さて、今はもう過去の話となってしまいましたが、イラクにおいて日本人が人質となった事件がありました。そして自己責任論が飛び出しました。共通していたのは「捕まったのは彼らが悪い」という考えです。これは自己責任の考えには矛盾しません。しかし、彼らの場合の自己責任とは、イラクに行って何が起こったとしても、誰かのせいにしないことだったと思います。同時に、彼らの行動、そして事件が、我々にどんな影響を及ぼし、そしてどんなことを考え、行動したのかについても、それもまた我々の自己責任だと思います。つまり、我々が彼らと同じ日本国民であるがゆえに、お金を彼らのために使われたに過ぎず、また、国会議員や各省庁の職員らの心労、これについてもそのような立場にあるから心労を負ったに過ぎないと思います。完全に自己責任を唱えるならば、事件を無視すればよかったのです。無視しなかったためにお金、時間など、さまざまな「リソース」が消費されただけの話だと思います。

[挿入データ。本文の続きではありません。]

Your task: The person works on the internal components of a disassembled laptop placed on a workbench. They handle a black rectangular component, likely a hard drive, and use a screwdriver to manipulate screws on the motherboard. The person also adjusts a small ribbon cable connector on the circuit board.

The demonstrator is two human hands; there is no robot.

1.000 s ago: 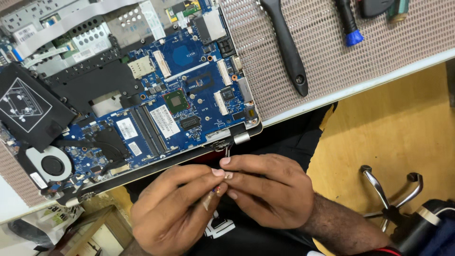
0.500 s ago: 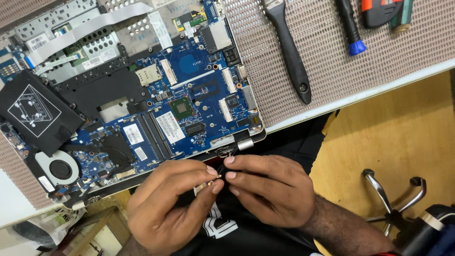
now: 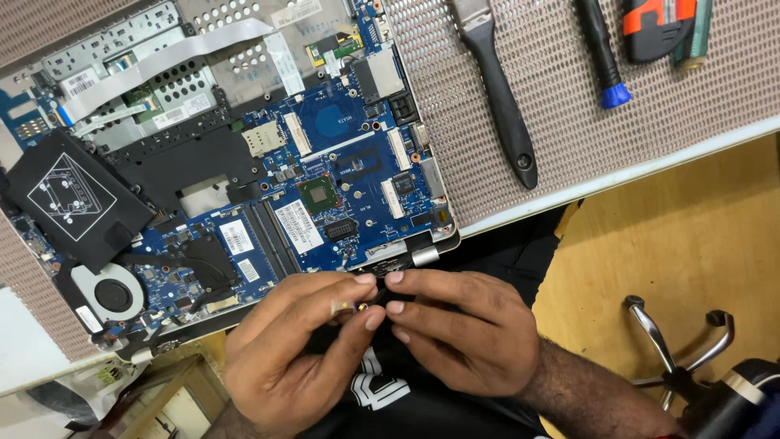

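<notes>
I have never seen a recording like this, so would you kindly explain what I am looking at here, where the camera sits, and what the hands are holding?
The picture comes from a camera worn on a person's head, looking down at their own two bare hands; there is no robot. In front of them, on a perforated mat, lies an opened laptop with its blue circuit board, a round cooling fan and a black cover plate exposed. To its right lie a black-handled brush, a screwdriver with a blue tip and an orange and black tool. The left hand and right hand meet just below the laptop's edge, fingertips pinching a tiny part, too small to identify. A chair base shows on the floor.
</notes>
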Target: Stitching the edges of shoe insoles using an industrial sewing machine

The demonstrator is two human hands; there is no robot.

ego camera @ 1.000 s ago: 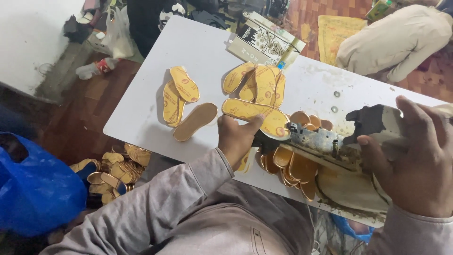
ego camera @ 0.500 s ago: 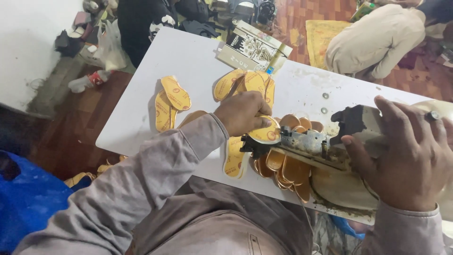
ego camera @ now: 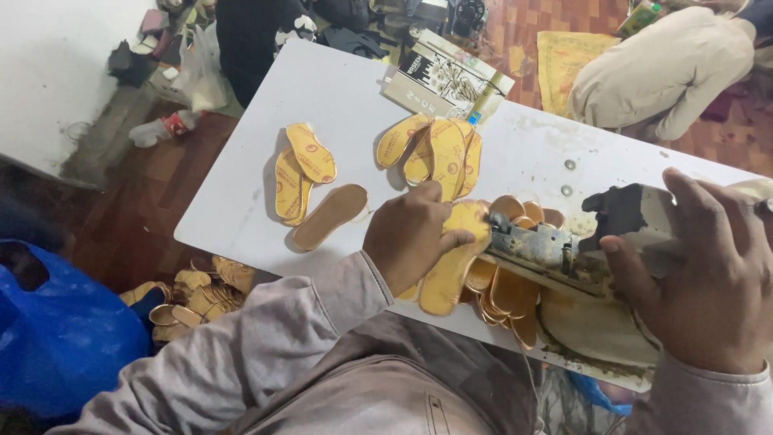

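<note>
The fingers (ego camera: pixel 451 240) of the left hand (ego camera: pixel 411 238) are closed on a yellow insole (ego camera: pixel 452 266), thumb on top, pressing its upper end against the dirty metal head of a glue machine (ego camera: pixel 535 242). That insole lies slantwise at the near edge of the white bench (ego camera: pixel 338 97), its lower end reaching toward the person's grey sleeve (ego camera: pixel 266 346). The right hand (ego camera: pixel 708 282) rests spread over the machine's pale, stained body, fingers curved around its top and not clenched; whether they actually grip it I cannot tell. Under the metal head sits a heap of brown-orange insoles (ego camera: pixel 503 294), overlapping like fans. Farther out on the bench lie a cluster of yellow insoles (ego camera: pixel 439 149), a pair of yellow insoles (ego camera: pixel 299 169) and one tan insole (ego camera: pixel 330 216) face down. A printed cardboard box (ego camera: pixel 447 80) lies at the far edge. On the floor to the left are more insoles (ego camera: pixel 197 294) and a blue plastic bag (ego camera: pixel 56 338). Another person in beige (ego camera: pixel 660 68) crouches beyond the bench.
</note>
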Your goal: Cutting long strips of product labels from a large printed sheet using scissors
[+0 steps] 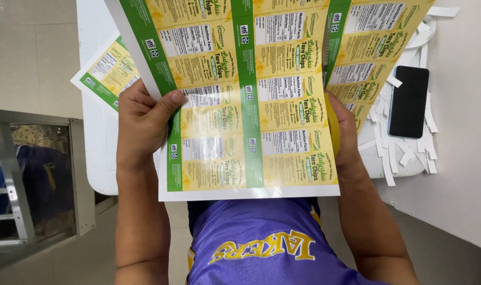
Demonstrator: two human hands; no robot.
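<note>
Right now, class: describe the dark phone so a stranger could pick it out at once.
Start at the white table and go to its right side, past the big label sheet. The phone lies among white paper strips, the only flat black rectangle there.

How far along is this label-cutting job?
Some trimming looks done: white paper strips lie piled on the table by a dark phone. In hand: the left hand and right hand hold an uncut sheet of yellow-green labels. More printed sheets wait underneath. How many remain cannot be told.
</note>
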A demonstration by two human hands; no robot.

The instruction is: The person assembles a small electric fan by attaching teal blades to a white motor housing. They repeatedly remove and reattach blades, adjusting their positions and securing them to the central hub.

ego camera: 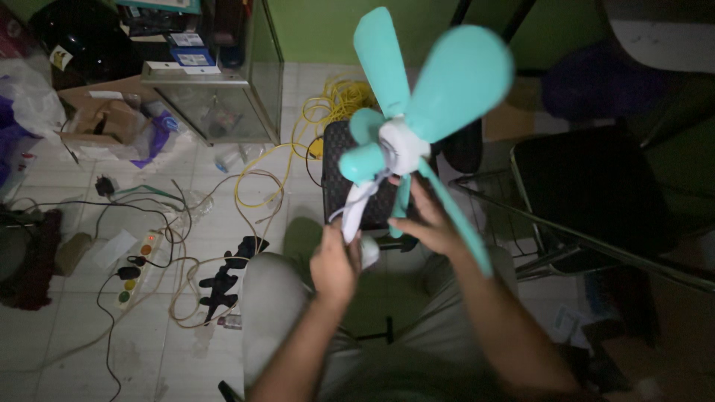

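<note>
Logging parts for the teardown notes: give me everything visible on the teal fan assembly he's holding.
The fan assembly has teal blades that look like plastic, fanning out from a white hub; two broad blades point up, and one long narrow one runs down to the right, motion-blurred. A teal rounded cap sits at the hub's lower left. A white stem with thin wires runs down from the hub. It is held up above the lap; the left hand grips the stem and the right hand touches it just below the hub.

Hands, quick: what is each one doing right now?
Left hand: closed around the white stem of the teal fan.
Right hand: fingers spread open, touching the fan below its hub.
</note>
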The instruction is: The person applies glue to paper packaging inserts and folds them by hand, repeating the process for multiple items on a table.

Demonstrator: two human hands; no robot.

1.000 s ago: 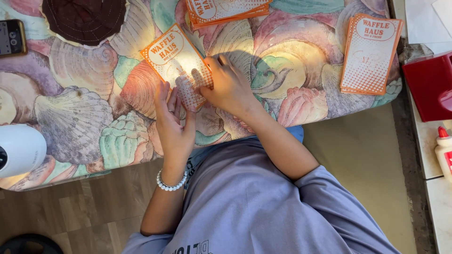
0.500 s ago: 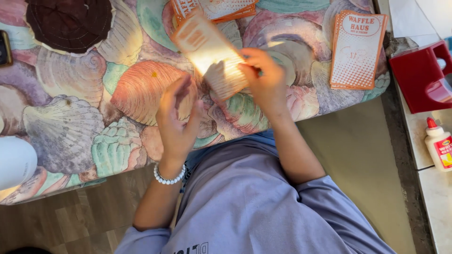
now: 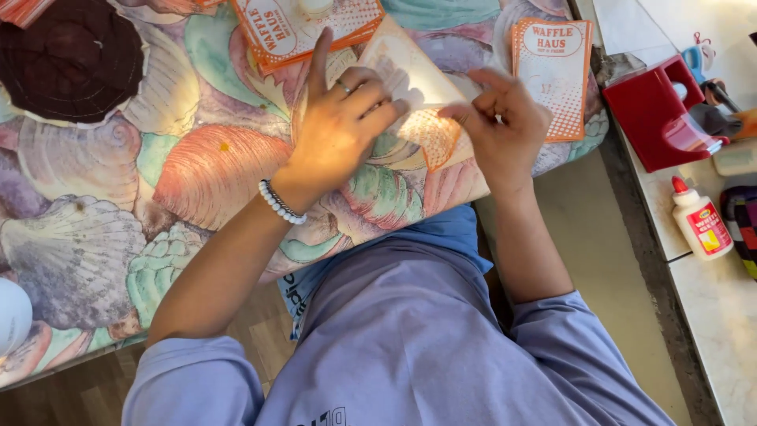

あの事件については、結局、人質たちは無事に解放され、帰国後の記者会見で、彼らは我々に対してすまなかったという気持ちを述べました。しかし、その言葉に誠意が感ぜられず、不満に思っている人もいるようです。そして、再び自己責任論が浮上し始めました。不満に思わなかったらそれですべて解決する話なのですが、わざわざ不満に思い、問題化したいようです。謝罪ということで、土下座し、頭を床にこすりつけ、嗚咽を漏らしながら「もう二度とこんなことは致しません。どうか、どうか、お許しください」と謝罪するようなシーンを見たかったのでしょうか。恐らく、それでも満足しなかっただろうと思いますが、実際のところは私にはわかりません。さらに、彼らの行動の結果生じた損害に対する補償を、自己責任という言葉を使って求める人も出てきました。自己責任なれば、彼らが何をして、その人に何があったとしても、やはり責任を問うことはできないと思います。

最後にまとめると、私が考えるところの、完全な自己責任社会というのは、自身の行動の結果を誰のせいにもできない社会です。「行動」とは、「そこら辺を歩く」といったことから、究極的には生きていることすらも行動です。すなわち、生きている間に何が起こったとしても、それは生きていたからそうなったと考える社会が、完全な自己責任社会だと考えています。もちろん、現実にそんな社会が作られることは永遠にありえないでしょうが、自己責任を主張しながら、同時に、責任の所在を他に求めようとすれば、それは社会を歪めることになるでしょう。